Taïwan a indiqué lundi suivre de très près ce qu’elle qualifie de changements « anormaux » au sommet de la direction militaire chinoise, après l’ouverture d’une enquête visant de hauts responsables de l’armée à Pékin, a déclaré le ministre taïwanais de la Défense Wellington Koo.
Samedi, la Commission militaire centrale a annoncé que Zhang Youxia, vice-président de l’organe militaire suprême et proche allié du président Xi Jinping, ainsi qu’un autre officier supérieur, Liu Zhenli, faisaient l’objet d’enquêtes pour de présumées violations graves de la discipline et de la loi.
« Nous continuerons de surveiller de près les changements anormaux intervenus au sein des plus hautes instances du parti, du gouvernement et de l’armée chinoise », a déclaré Wellington Koo devant le Parlement à Taipei.
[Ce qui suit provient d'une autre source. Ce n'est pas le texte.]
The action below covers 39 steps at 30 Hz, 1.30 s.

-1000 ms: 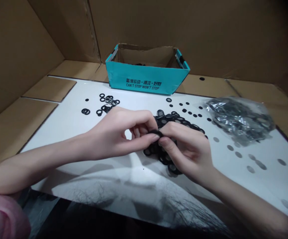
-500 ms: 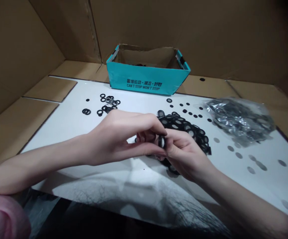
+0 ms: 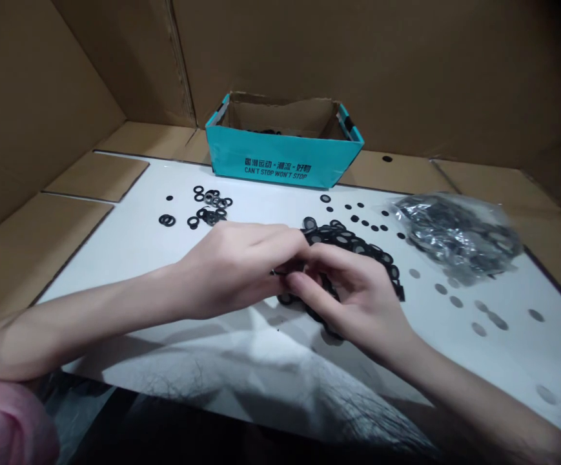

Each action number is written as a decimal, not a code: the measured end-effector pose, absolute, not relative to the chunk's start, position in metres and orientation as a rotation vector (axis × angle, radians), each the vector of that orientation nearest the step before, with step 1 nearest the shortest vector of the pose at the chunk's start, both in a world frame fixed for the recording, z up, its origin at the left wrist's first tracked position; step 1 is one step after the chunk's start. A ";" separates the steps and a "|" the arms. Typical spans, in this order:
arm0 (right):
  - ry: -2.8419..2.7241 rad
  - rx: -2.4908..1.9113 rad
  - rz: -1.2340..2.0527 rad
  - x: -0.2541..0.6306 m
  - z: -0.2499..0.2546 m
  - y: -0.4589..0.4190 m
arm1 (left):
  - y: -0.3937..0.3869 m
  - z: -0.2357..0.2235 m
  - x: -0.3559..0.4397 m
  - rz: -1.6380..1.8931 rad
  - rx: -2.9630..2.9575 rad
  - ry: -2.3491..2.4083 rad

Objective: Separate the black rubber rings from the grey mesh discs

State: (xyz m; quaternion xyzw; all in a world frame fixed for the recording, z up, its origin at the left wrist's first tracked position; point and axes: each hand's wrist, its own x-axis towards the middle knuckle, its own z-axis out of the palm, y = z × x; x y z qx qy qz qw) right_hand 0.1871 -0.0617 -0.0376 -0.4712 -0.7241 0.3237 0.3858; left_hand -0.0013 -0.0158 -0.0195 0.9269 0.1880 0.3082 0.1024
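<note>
My left hand and my right hand meet over the middle of the white tabletop. Their fingers are closed together, the right thumb pressing against the left fingertips. Between them shows only a thin dark edge of a black ring; fingers hide the rest. Right behind and below the hands lies a heap of black rings, many with pale grey discs in their centres. Left of the heap, beyond my left hand, open black rings lie in a loose group.
At the back stands a turquoise box with dark pieces inside. A clear plastic bag of dark parts lies at the right. Small black discs and grey translucent discs are scattered near it. Cardboard walls surround the table.
Both hands have shifted slightly left and closed in. The black ring with its pale centre, plainly visible between the fingertips before, is now mostly covered. The view has tilted a little.
</note>
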 end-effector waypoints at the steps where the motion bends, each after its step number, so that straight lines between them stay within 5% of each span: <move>1: -1.907 -1.211 0.708 0.189 -0.035 -0.061 | -0.014 -0.018 -0.003 0.876 2.761 0.574; 7: -2.111 -1.365 0.026 0.242 -0.020 -0.046 | 0.026 0.001 -0.031 0.798 2.668 0.957; 14: -2.430 -1.450 -0.014 0.283 -0.024 -0.040 | 0.077 0.004 -0.065 0.204 2.669 1.409; 20: -2.181 -1.650 0.068 0.298 -0.017 -0.054 | 0.102 -0.010 -0.083 -0.183 2.537 1.563; 31: -1.557 -2.293 0.091 0.375 -0.039 -0.093 | 0.126 -0.067 -0.077 0.063 2.760 1.326; 39: -1.659 -2.249 0.024 0.389 -0.080 -0.105 | 0.123 -0.058 -0.080 0.207 2.670 1.443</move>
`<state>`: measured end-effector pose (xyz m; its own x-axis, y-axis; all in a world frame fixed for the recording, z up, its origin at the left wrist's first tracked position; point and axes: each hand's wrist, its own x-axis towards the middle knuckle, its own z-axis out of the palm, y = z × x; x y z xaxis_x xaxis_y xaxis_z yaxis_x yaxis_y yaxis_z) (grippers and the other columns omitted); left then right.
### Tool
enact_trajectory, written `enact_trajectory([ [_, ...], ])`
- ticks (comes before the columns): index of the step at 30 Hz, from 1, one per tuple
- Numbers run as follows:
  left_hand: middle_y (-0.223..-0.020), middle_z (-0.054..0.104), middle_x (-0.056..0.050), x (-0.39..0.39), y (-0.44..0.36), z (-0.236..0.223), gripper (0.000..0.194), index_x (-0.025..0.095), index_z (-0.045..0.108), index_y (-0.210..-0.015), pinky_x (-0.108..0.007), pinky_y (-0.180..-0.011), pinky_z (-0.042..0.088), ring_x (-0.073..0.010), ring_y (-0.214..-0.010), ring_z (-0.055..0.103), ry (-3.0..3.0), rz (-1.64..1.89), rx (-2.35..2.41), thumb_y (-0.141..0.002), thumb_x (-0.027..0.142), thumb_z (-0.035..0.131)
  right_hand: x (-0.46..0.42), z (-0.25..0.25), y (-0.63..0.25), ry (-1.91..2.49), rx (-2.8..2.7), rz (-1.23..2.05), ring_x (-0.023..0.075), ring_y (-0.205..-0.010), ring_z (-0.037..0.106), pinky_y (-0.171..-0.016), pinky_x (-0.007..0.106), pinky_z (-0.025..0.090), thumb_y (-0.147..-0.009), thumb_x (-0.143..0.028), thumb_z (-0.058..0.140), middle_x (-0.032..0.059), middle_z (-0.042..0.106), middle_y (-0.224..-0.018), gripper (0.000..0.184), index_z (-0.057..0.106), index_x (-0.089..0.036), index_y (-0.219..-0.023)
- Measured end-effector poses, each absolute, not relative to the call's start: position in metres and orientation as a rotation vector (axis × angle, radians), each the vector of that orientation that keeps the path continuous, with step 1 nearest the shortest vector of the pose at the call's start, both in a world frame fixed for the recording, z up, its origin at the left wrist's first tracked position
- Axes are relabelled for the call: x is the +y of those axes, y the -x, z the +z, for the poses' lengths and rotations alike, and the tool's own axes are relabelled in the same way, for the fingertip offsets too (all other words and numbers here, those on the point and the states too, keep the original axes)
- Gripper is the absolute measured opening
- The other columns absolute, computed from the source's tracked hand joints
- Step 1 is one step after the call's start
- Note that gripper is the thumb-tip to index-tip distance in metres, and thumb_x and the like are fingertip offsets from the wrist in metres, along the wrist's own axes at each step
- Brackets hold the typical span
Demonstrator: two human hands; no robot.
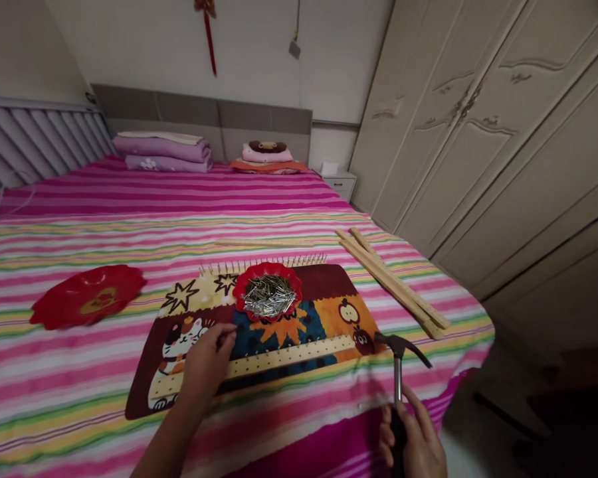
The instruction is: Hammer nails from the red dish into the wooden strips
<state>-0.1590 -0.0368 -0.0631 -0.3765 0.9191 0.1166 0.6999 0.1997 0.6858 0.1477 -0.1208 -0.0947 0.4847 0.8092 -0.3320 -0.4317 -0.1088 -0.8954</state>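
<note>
My right hand [414, 435] is wrapped around the dark handle of a claw hammer [397, 362], whose head points up beside the mat's right edge. My left hand [212, 352] is over the near strip, thumb and fingertips pinched together; anything between them is too small to make out. Beneath it, a wooden strip [279, 358] with rows of small dark marks or holes and a few nails lies across a patterned mat [341, 282]. Just beyond the left fingers stands a red scalloped bowl [238, 292] filled with loose nails [269, 297].
Behind the bowl lies a wooden strip [306, 260] with nails sticking up. Another thin strip [264, 243] is farther back. Several wooden strips [393, 282] are stacked at right, near the bed's edge. A red tray [62, 302] rests at left. Folded bedding [167, 151] sits by the headboard.
</note>
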Motion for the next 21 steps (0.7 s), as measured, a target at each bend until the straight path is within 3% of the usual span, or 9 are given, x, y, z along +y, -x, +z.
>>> enact_trajectory([
  [4, -0.091, 0.068, -0.006, -0.001, 0.155, -0.052, 0.024, 0.022, 0.066, -0.084, -0.034, -0.082, 0.042, -0.0225, -0.090, 0.058, -1.858, 0.903, 2.284, -0.078, 0.032, 0.045, -0.125, -0.127, -0.153, 1.246, -0.294, 1.159, 0.0096, -0.036, 0.043, -0.026, 0.015, 0.031, -0.068, -0.042, 0.070, -0.0059, 0.056, -0.057, 0.050, 0.050, -0.027, -0.111],
  [8, -0.094, 0.065, -0.011, 0.029, 0.140, -0.048, 0.028, 0.020, 0.068, -0.077, -0.040, -0.079, 0.038, -0.0292, -0.094, 0.054, -1.940, 0.535, 2.482, -0.080, 0.035, 0.044, -0.125, -0.141, -0.153, 1.234, -0.263, 1.186, 0.0091, -0.034, 0.042, -0.025, 0.014, 0.029, -0.068, -0.042, 0.070, -0.0066, 0.055, -0.056, 0.051, 0.048, -0.028, -0.112],
  [11, -0.097, 0.063, -0.014, 0.043, 0.131, -0.048, 0.029, 0.018, 0.069, -0.073, -0.044, -0.078, 0.037, -0.0333, -0.097, 0.051, -1.937, 0.403, 2.522, -0.076, 0.039, 0.049, -0.123, -0.142, -0.154, 1.242, -0.252, 1.195, 0.0086, -0.034, 0.041, -0.025, 0.014, 0.028, -0.068, -0.043, 0.069, -0.0063, 0.055, -0.055, 0.050, 0.048, -0.028, -0.111],
  [15, -0.097, 0.064, -0.017, 0.055, 0.129, -0.044, 0.017, 0.017, 0.066, -0.061, -0.047, -0.080, 0.036, -0.0366, -0.100, 0.050, -1.742, 0.519, 2.457, -0.066, 0.030, 0.057, -0.121, -0.141, -0.154, 1.243, -0.261, 1.199, 0.0081, -0.034, 0.040, -0.026, 0.013, 0.028, -0.068, -0.044, 0.068, -0.0060, 0.056, -0.054, 0.049, 0.048, -0.027, -0.109],
  [18, -0.084, 0.067, -0.014, 0.056, 0.132, -0.039, 0.016, 0.018, 0.064, -0.052, -0.044, -0.077, 0.039, -0.0339, -0.094, 0.056, -1.570, 0.629, 2.320, -0.061, 0.031, 0.060, -0.120, -0.142, -0.154, 1.236, -0.264, 1.197, 0.0083, -0.034, 0.040, -0.026, 0.013, 0.028, -0.068, -0.043, 0.069, -0.0057, 0.056, -0.054, 0.050, 0.047, -0.027, -0.109],
  [21, -0.079, 0.069, -0.006, 0.047, 0.139, -0.039, 0.022, 0.020, 0.067, -0.063, -0.034, -0.072, 0.044, -0.0231, -0.081, 0.061, -1.529, 0.762, 2.154, -0.067, 0.039, 0.056, -0.121, -0.141, -0.154, 1.227, -0.272, 1.189, 0.0082, -0.034, 0.039, -0.026, 0.013, 0.028, -0.068, -0.044, 0.068, -0.0056, 0.057, -0.054, 0.049, 0.047, -0.026, -0.109],
])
Il a rappelé que l’armée chinoise n’avait « jamais renoncé à l’usage de la force contre Taïwan ».
Zhang Youxia est considéré depuis longtemps comme l’allié militaire le plus proche de Xi Jinping et figure parmi les rares officiers supérieurs chinois à avoir une expérience du combat, acquise notamment lors du conflit frontalier avec le Vietnam en 1979.
La Chine considère Taïwan, gouvernée démocratiquement, comme faisant partie de son territoire. Pékin envoie presque quotidiennement des avions et des navires militaires autour de l’île, ce que Taipei décrit comme une campagne de pression destinée à contraindre son gouvernement à accepter les revendications de souveraineté chinoises.
Selon Wellington Koo, ces évolutions ne peuvent être interprétées comme un simple remaniement interne. Les autorités taïwanaises entendent recourir à un large éventail de moyens conjoints de renseignement, de surveillance et de reconnaissance, ainsi qu’au partage d’informations avec des partenaires, afin d’« analyser » les intentions potentielles de Pékin.
« Notre objectif est d’obtenir une compréhension globale de tous les indicateurs militaires et non militaires reflétant les intentions et les actions de la Chine, afin de procéder à une évaluation intégrée », a-t-il ajouté.
Pékin n’a jamais exclu le recours à la force pour placer Taïwan sous son contrôle et a mené ses derniers exercices militaires autour de l’île à la fin du mois dernier. Le gouvernement taïwanais rappelle de son côté que seul le peuple de l’île peut décider de son avenir.